* _TASK REQUIREMENTS_
Every line below that contains the word "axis" must be copied.

* _INFORMATION SHOWN_

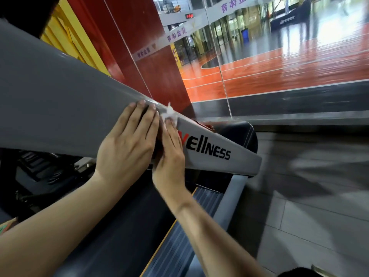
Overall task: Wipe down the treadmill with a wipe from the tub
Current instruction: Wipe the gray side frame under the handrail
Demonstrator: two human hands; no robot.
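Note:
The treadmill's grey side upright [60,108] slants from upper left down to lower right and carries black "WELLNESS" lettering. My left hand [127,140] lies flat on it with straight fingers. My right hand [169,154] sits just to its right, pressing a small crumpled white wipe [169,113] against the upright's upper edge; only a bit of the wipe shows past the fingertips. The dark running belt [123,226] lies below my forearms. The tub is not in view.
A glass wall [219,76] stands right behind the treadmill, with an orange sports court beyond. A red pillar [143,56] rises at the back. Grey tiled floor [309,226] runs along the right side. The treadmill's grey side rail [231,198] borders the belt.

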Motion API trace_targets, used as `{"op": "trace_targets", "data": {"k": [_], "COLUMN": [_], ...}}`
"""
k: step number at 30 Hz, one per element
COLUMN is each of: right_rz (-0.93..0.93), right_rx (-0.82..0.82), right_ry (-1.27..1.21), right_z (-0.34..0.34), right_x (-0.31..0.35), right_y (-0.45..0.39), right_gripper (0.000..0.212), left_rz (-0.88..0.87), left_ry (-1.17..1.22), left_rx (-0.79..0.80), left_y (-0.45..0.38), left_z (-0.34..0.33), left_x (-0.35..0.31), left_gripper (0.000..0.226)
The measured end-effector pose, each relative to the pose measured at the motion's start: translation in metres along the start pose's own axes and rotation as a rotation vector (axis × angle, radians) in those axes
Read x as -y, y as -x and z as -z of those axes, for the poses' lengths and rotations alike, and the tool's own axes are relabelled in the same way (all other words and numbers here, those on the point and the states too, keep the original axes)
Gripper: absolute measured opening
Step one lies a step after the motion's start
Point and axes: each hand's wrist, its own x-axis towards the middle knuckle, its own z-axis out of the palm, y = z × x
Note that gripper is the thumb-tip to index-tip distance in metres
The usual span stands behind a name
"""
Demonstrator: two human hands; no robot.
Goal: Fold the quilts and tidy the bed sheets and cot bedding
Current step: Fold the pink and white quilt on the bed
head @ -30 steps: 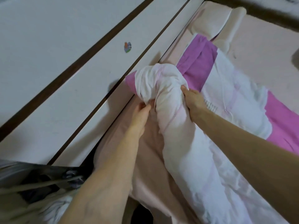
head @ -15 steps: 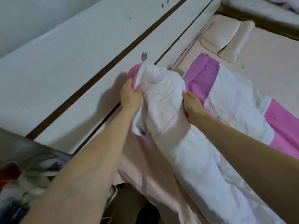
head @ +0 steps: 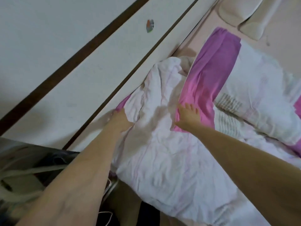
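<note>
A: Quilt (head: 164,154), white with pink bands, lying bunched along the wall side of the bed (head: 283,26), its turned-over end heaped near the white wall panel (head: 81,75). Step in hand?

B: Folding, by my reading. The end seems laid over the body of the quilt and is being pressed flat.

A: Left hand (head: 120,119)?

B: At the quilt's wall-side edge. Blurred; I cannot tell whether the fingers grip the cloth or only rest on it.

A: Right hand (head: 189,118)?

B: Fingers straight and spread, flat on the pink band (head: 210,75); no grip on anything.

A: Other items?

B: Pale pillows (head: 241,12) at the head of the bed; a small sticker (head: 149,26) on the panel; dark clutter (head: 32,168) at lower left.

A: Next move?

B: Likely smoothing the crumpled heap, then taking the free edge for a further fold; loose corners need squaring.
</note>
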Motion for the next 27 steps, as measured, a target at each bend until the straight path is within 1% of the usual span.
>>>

* _EXERCISE RESULT_
The measured end-effector pose, each relative to the pose measured at the motion's start: translation in metres along the start pose's own axes and rotation as a rotation vector (axis × angle, radians) in those axes
Point and axes: each hand's wrist, its own x-axis towards the middle knuckle, its own z-axis out of the palm, y = z × x

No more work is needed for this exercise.